── Dataset records

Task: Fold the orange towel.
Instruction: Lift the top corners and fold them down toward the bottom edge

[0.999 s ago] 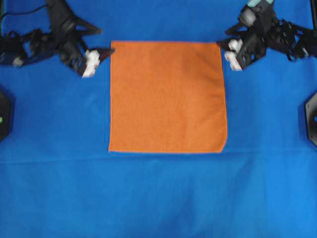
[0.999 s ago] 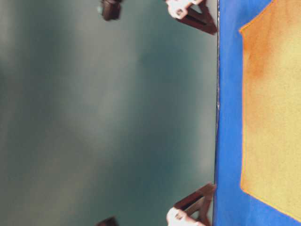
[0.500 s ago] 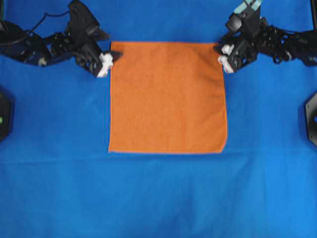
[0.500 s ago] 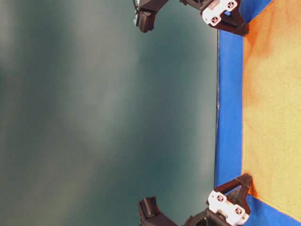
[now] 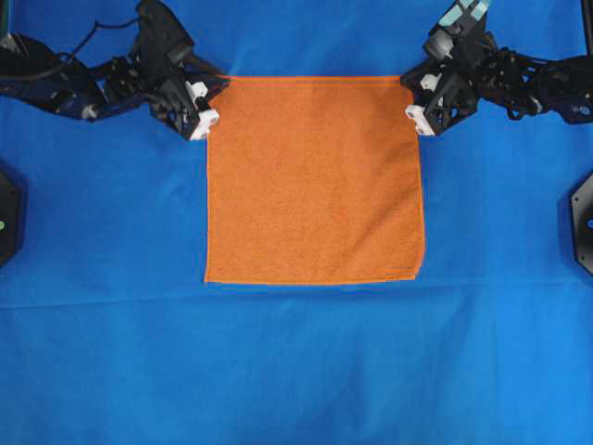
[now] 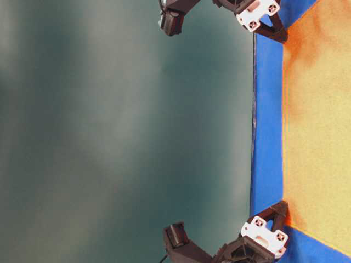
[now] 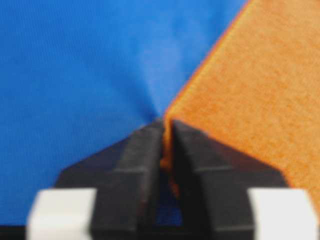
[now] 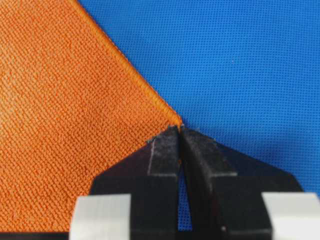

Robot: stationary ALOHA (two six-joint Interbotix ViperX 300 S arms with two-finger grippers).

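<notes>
On the tabletop: a large blue fabric sheet (image 5: 296, 371) covers the whole surface seen from overhead.
Orange towel: the square, bright orange microfibre towel (image 5: 315, 181) lies spread on the blue sheet, a little above the middle of the overhead view, with its thin stitched hem showing along the edges.
Towel shape: its near edge and both side edges lie flat and straight; a faint double line runs along the far edge between the two hands.
Left hand: the left hand (image 5: 206, 104) sits at the far left corner of the towel; in its wrist view (image 7: 166, 131) the two black fingers (image 7: 142, 165) are pressed together with a sliver of orange cloth caught between them, so it is closed on the towel's corner.
Right hand: the right hand (image 5: 414, 97) sits at the far right corner; in its wrist view (image 8: 180, 131) the black fingers (image 8: 165, 155) meet at their tips right at the point of the towel's corner (image 8: 172, 117), closed on it, with a narrow gap lower down where blue shows through.
Table-level view: both hands (image 6: 274, 33) (image 6: 277, 216) are down at the sheet's surface, each at one corner of the towel (image 6: 318, 137).
Side fixtures: a dark object (image 5: 7, 218) stands at the left edge of the overhead view and another (image 5: 582, 222) at the right edge; what they are cannot be told.
</notes>
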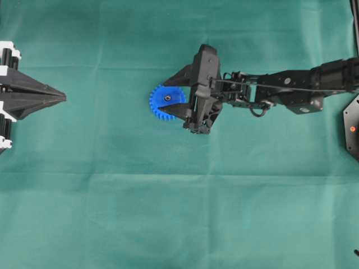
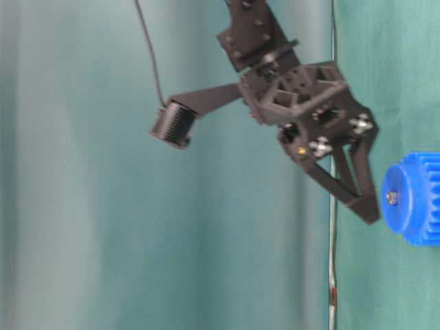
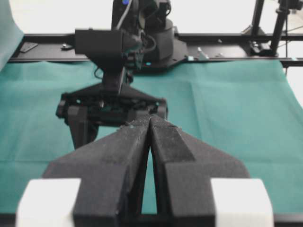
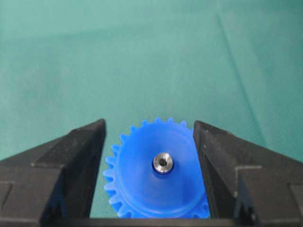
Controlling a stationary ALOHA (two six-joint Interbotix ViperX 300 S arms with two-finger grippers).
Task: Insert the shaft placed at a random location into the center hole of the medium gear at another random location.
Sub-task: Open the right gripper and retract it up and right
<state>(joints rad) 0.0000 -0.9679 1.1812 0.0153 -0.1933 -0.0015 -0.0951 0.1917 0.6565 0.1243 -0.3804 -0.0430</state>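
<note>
Blue plastic fills the space between my right fingers: the medium gear (image 4: 158, 177) lies flat on the green cloth (image 4: 142, 56), toothed rim outward, raised hub up. At the middle of that hub sits the shaft (image 4: 163, 163), its shiny round silver end showing in the center hole (image 4: 163, 164), standing just proud of the hub face as the table-level view shows. My right gripper (image 1: 171, 93) has its jaws spread wide, one finger on either side of the gear; from my right wrist camera I see a sliver of green cloth between each finger and the gear's teeth, so I am pinching nothing. In the overhead view the nearer finger lies across the gear's edge, while the other points off beyond the gear's rim, and my right arm (image 1: 291, 89) stretches away from the gear toward that view's right edge. From table level the fingertips (image 2: 368, 206) hang just beside the hub, slightly apart from it. My left gripper (image 1: 63, 97) rests well apart from the gear, at the far left of the cloth, its jaws pressed together with only a hairline seam between the black pads (image 3: 130, 142), holding nothing and pointing toward the gear.
</note>
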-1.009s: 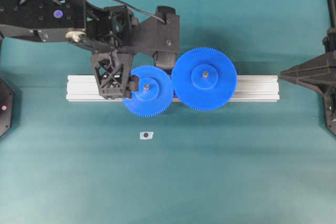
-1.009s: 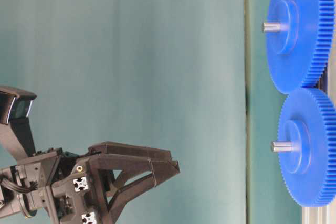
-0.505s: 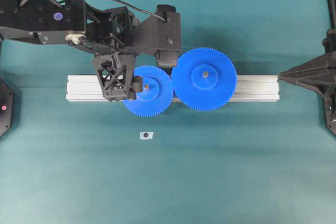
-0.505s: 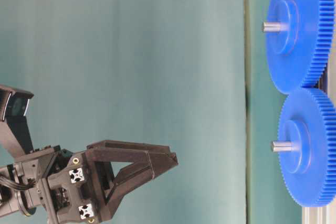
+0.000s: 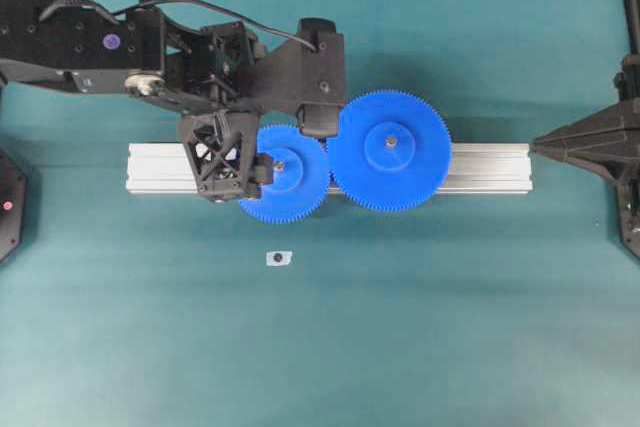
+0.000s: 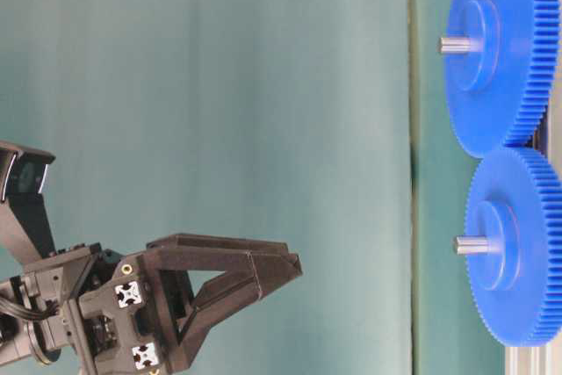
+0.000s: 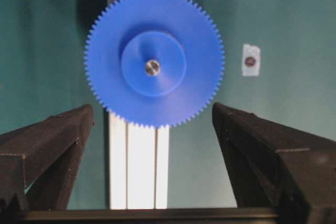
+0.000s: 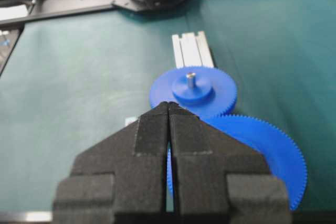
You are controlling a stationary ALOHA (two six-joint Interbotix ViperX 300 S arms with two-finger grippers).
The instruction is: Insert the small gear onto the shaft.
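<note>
The small gear (image 5: pixel 297 187) (image 7: pixel 173 98) sits on the shaft (image 5: pixel 279 161) (image 6: pixel 470 245), whose grey tip (image 7: pixel 152 67) pokes through the hub. Its teeth meet those of the larger blue gear (image 5: pixel 410 162). My left gripper (image 5: pixel 288 152) (image 7: pixel 152 109) hangs open above the small gear, one finger on each side and clear of it. The table-level view shows the left gripper (image 6: pixel 285 270) well off the gear faces. My right gripper (image 5: pixel 535 144) (image 8: pixel 169 104) is shut and empty at the right end of the rail, pointing at the gears.
Both gears stand on a silver aluminium rail (image 5: pixel 480 169) (image 7: pixel 136 166) lying across the teal mat. A tiny white square with a dark dot (image 5: pixel 279 258) (image 7: pixel 251 60) lies on the mat in front of the small gear.
My left gripper has drifted slightly over the small gear and stays open. The gears and the right arm have not moved.
</note>
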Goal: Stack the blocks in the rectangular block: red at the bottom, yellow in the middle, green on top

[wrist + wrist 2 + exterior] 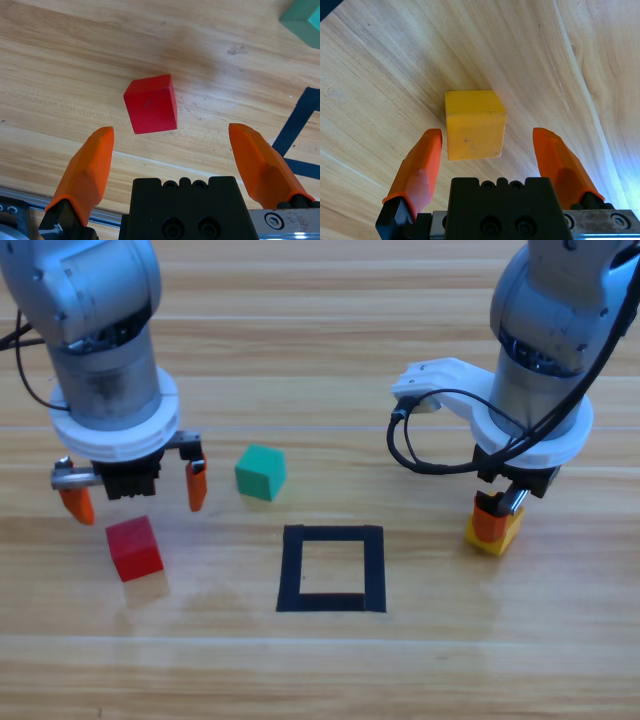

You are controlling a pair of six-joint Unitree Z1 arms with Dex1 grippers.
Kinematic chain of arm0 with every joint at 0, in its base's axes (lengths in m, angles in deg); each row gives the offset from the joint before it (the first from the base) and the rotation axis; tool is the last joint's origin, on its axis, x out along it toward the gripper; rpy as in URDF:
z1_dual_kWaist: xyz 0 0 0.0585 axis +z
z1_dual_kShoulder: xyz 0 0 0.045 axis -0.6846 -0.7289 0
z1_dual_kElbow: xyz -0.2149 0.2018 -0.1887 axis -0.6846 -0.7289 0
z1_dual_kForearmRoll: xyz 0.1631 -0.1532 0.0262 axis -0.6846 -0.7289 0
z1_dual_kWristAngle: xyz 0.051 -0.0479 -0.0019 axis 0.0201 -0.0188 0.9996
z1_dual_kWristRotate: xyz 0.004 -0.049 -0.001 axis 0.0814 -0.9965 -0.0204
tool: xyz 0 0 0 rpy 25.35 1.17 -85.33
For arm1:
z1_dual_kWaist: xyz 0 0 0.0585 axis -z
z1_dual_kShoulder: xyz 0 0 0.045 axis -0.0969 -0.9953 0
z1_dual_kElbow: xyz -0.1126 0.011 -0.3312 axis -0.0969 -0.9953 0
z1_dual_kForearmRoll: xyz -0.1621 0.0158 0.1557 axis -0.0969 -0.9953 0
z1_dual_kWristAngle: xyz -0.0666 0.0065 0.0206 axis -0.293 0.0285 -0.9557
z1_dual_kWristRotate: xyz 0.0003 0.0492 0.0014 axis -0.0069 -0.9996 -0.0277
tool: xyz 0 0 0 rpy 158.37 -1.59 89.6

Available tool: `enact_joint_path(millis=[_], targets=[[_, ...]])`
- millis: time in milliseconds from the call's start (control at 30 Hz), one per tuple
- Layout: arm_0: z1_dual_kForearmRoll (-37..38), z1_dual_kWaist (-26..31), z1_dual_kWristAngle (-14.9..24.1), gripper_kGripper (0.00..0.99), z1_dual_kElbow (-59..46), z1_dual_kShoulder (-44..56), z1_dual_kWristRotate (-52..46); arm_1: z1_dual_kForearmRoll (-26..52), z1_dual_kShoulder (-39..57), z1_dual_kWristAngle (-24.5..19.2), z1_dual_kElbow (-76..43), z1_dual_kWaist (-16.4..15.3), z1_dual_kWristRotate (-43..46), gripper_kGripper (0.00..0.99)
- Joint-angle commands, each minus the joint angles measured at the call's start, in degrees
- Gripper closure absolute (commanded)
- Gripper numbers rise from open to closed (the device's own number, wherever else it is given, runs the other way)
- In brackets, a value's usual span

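The red cube [134, 548] lies on the table left of the black tape rectangle [332, 533]. My left gripper [135, 495] hangs open just behind it, and in the left wrist view the red cube [151, 104] sits ahead of the spread fingertips [102, 137], untouched. The green cube [260, 472] rests behind the rectangle's left side. Right of the rectangle lies the yellow cube [497, 538], and my right gripper [493, 523] is low over it. In the right wrist view the yellow cube [475, 125] sits partly between the open jaws, with gaps on both sides.
The tape rectangle's corner [300, 115] and the green cube [302, 20] show at the right edge of the left wrist view. A black cable [420, 455] loops off the right wrist above the table.
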Motion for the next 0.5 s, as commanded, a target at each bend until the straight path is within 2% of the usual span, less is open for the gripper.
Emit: enact_joint_path(millis=[33, 167, 300, 400, 500], targets=[[1.47, 5.16, -1.25, 0.021, -2.40, -2.25, -1.43, -1.71, -5.68, -0.49, 0.74, 1.73, -0.12, 0.180], [4.64, 7.27, -2.92, 0.045, -5.47, -2.25, -2.40, -3.38, -7.17, 0.83, 2.50, 1.73, 0.32, 0.188], [7.89, 7.88, -4.68, 0.056, -8.46, -2.25, -2.40, -3.56, -7.26, 1.88, 2.76, 1.73, 0.76, 0.399], [10.35, 7.88, -5.91, 0.057, -10.74, -1.90, -2.84, -3.73, -7.17, 2.50, 2.76, 1.73, 1.47, 0.637], [11.58, 7.88, -6.79, 0.057, -11.62, -1.99, -3.19, -4.35, -7.00, 2.59, 2.76, 1.73, 1.55, 0.803]])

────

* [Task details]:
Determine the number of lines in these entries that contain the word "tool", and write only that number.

* [Solution to this task]:
4